Les premiers résultats de la recherche soutiennent certaines des hypothèses des archéologues de Pointe-à-Callière concernant les activités passées du Fort de Ville-Marie. Par exemple, l’identification de communautés bactériennes associées à la culture du tabac, au dépeçage d’animaux et aux régions minières et volcaniques renforce l’idée d’une importante consommation de tabac dans le fort, soutenue par les fragments de pipe qu’on y a trouvés, confirme qu’il y avait bel et bien des travaux de boucherie au Fort de Ville-Marie, ou même avant sa fondation par des groupes issus des Premiers peuples, et vient appuyer les recherches des archéologues sur la présence potentielle d’une forge et d’un atelier de métallurgie sur le site.

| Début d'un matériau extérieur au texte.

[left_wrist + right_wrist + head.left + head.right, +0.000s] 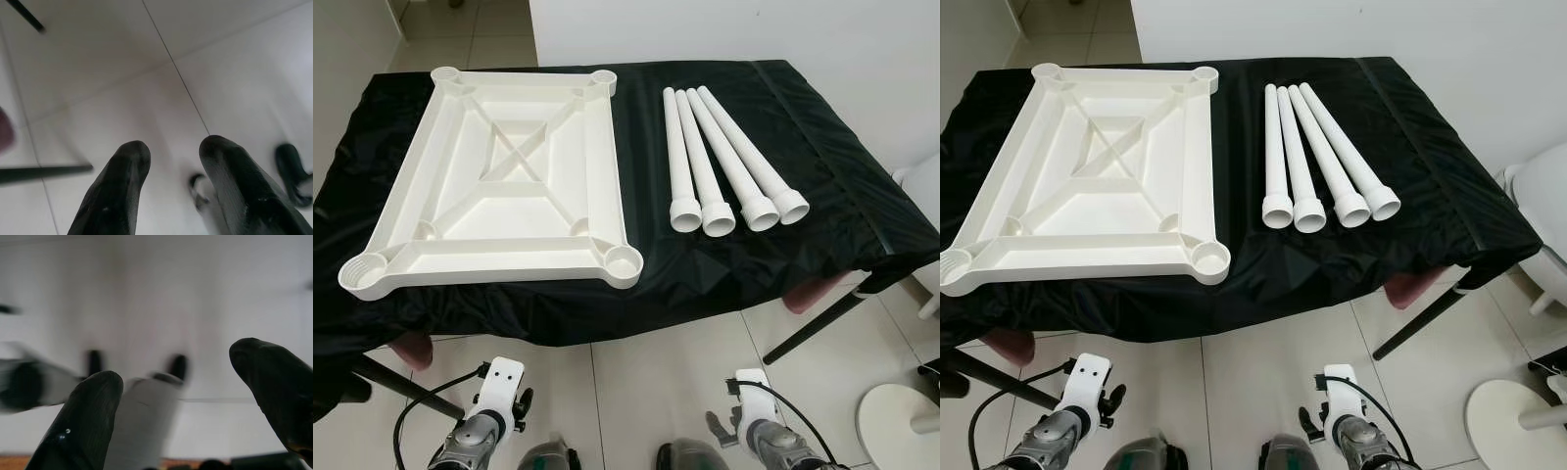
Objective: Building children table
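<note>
An upturned white plastic tabletop with a socket at each corner lies on the left half of the black-covered table. To its right, several white tube legs lie side by side, wide ends toward me. Both silver arms hang low in front of the table, the left arm and the right arm. In the left wrist view my left gripper is open over the tiled floor. My right gripper is also open, with nothing between its fingers.
A black table leg slants out at the front right. A round white base stands on the floor at the right, with a white chair beyond it. A pink shape shows under the table's left edge.
</note>
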`<state>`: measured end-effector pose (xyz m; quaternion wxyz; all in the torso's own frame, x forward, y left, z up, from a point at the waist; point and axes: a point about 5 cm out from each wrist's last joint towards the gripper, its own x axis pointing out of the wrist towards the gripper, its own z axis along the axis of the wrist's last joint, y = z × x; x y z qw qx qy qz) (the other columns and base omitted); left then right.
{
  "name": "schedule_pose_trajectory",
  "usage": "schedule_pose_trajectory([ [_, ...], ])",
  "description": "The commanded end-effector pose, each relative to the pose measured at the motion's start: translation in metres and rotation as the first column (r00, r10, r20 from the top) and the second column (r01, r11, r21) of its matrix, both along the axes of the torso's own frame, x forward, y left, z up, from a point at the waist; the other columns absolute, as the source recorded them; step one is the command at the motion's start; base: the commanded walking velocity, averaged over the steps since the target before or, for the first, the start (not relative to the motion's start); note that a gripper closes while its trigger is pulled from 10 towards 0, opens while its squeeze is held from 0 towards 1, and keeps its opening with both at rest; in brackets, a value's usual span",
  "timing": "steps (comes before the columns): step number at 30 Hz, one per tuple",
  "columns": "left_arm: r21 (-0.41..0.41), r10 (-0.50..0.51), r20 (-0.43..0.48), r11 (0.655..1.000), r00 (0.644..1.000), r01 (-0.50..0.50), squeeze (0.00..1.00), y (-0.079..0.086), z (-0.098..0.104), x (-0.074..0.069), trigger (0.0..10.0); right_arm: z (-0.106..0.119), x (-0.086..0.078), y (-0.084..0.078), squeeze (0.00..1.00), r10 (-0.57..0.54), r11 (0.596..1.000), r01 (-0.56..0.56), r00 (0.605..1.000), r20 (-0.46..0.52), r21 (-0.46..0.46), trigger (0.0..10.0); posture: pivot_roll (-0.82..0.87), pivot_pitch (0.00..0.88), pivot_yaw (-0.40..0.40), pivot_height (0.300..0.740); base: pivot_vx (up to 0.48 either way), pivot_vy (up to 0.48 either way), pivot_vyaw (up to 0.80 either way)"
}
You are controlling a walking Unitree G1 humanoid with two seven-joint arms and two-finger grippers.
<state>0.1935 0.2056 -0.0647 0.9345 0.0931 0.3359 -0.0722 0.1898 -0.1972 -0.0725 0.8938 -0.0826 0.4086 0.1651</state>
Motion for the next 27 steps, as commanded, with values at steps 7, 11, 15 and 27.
schedule_pose_trajectory([
  [7,-0.333,-0.484,0.099,0.807,0.87,0.487,0.0,-0.016,0.021,0.001,10.0,0.021,0.016,-0.001,0.0,0.25,0.947,-0.257,0.966,0.059,0.194,10.0,0.02,0.0,0.019,0.74,0.0,0.0,0.0],
  [11,-0.338,-0.632,0.17,0.683,0.756,0.647,0.0,-0.011,0.044,0.006,10.0,0.038,0.026,-0.009,0.0,0.376,0.879,-0.393,0.92,0.114,0.27,10.0,0.02,0.0,0.018,0.74,0.0,0.0,0.0],
  [15,-0.287,-0.735,0.203,0.587,0.647,0.757,0.0,-0.009,0.073,0.006,10.0,0.058,0.037,-0.015,0.0,0.508,0.781,-0.537,0.843,0.176,0.319,10.0,0.02,0.0,0.021,0.74,0.0,0.0,0.0],
  [27,-0.281,-0.854,0.325,0.322,0.406,0.904,0.0,-0.033,0.153,0.004,10.0,0.161,0.078,-0.005,0.0,0.645,0.474,-0.799,0.601,0.472,0.37,10.0,0.03,0.0,0.022,0.74,0.0,0.0,0.0],
])
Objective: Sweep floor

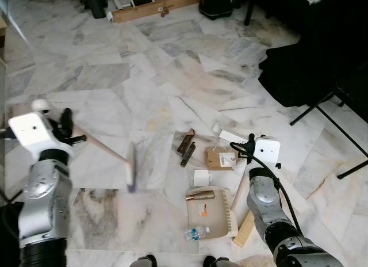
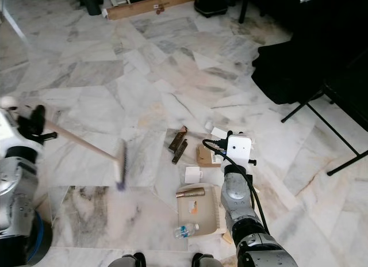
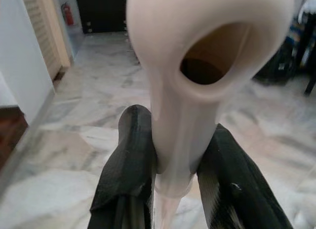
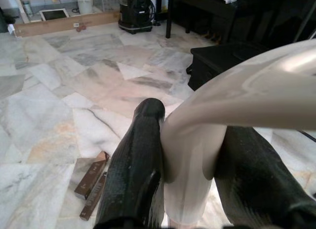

L’étude suscite aussi de nouvelles réflexions sur l’existence de potagers à l’intérieur de l’enceinte du fort et de cultures de plantes médicinales. Des recherches approfondies promettent de révéler de nouvelles informations sur les pratiques culturelles et économiques de ses occupants, mais également sur des périodes antérieures au fort, comme celle de la mer de Champlain il y a plus de 13 000 ans.

«Le simple fait qu’on puisse discriminer l’ADN d’organismes fossiles de ceux encore en vie, dans des couches de terres archéologiques datables, ouvre une toute nouvelle fenêtre sur la connaissance des activités humaines et des écosystèmes anciens, souligne Hendrik Van Gijseghem. Dans l’ensemble, les communautés bactériennes peuvent jeter une nouvelle lumière sur des dimensions du passé à propos desquelles les données archéologiques sont muettes ou, au mieux, équivoques. C’est un tout nouveau champ d’interprétation des contextes archéologiques et je ne serais pas surpris que ce type d’analyse devienne pratique courante en archéologie, peut-être même mondialement.»

Le projet de recherche a fait l’objet d’un article sur le site web de Radio-Canada, publié 23 avril: «Les micro-organismes apportent un nouvel éclairage sur le Montréal d’autrefois».  Un reportage à ce sujet sera aussi présenté à l’émission Découverte, le dimanche 28 avril, à 18h 30 sur ICI Télé.

La candidate à la maîtrise Marjorie Collette anime la conférence «ADN fossile: à la rescousse des archéologues», destinée aux milieux scolaires. Cette activité est offerte par le Cœur des sciences , en collaboration avec la Faculté des sciences et le Groupe de recherche en écologie microbienne dirigé par Cassandre Lazar.